Working With At-Risk Youth – Giving Back
A few years later, I was routinely being asked to speak at public schools to students about drug abuse, and the dangerous of at-risk behavior. On one occasion, when I was leaving a elementary school after an event, I remember seeing some younger students getting on buses to go home for the day. I remember hearing them giggling, and seeing them smile as they played games with each other while waiting for their bus to be called. They were actually laughing out loud and joking; smiling and truly happy. While watching it for a few moments, I remember feeling that something was wrong. Uncomfortable. Something bad was about to happen, and I was standing there poised and ready to intervene.
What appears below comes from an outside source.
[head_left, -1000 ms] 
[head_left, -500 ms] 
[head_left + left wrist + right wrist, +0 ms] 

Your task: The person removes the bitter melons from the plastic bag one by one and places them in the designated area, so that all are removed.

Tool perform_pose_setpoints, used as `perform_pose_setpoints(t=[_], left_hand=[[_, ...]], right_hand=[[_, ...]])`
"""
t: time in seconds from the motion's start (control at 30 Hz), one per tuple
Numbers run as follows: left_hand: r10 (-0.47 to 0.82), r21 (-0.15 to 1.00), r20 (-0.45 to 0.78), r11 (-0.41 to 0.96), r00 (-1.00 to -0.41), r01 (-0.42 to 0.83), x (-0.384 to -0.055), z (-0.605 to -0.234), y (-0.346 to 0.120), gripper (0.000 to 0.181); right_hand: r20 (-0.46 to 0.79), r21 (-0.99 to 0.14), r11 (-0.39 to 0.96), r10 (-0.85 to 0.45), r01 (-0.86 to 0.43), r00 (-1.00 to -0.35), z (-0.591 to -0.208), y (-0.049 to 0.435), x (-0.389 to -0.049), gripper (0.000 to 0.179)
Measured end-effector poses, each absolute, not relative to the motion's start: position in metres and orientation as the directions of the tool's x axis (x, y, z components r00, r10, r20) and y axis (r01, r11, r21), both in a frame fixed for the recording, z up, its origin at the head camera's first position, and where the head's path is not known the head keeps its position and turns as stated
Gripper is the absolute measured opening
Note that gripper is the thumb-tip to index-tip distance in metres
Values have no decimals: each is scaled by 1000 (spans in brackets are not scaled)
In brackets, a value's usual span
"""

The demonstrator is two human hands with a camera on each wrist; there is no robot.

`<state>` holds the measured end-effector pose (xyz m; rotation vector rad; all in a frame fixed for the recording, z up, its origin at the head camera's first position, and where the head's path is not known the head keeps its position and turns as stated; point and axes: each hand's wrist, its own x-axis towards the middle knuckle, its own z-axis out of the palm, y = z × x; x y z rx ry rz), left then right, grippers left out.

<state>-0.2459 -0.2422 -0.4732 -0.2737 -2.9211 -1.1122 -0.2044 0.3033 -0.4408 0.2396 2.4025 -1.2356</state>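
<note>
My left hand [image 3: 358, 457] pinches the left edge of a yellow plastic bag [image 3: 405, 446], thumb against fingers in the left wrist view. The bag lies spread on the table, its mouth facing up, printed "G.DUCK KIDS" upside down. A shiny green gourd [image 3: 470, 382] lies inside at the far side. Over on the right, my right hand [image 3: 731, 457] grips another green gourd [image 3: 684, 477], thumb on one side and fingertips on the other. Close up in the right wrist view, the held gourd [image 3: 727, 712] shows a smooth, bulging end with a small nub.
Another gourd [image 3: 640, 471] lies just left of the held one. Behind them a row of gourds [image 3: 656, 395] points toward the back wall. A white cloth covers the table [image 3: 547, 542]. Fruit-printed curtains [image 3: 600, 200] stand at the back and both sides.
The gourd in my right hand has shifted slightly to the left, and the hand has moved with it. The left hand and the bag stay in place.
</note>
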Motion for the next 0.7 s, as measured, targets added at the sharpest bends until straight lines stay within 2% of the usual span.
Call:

Slowly then, as the moments passed, I began to realize that there was nothing wrong. Nothing bad was going to happen. I could “stand down.” It was exactly as it was supposed to be. This was “normal” and it was ok. I became so overwhelmed by what I was hearing and seeing, I became tearful and broke down as I started for my car. It was at that moment that I realized that I had truly forgotten what “normal” or “well-adjusted” was. I hadn’t realized just how deeply working in that environment had affected me, and how hardened I had become.
It was in those few minutes that I was gracefully reminded why I had done that work and why I continue to teach crisis intervention training around the country today. It was my job to help make sure the children, adolescents, and adults could return to a life filled with joy, and happiness and laughter like the ones I had just observed.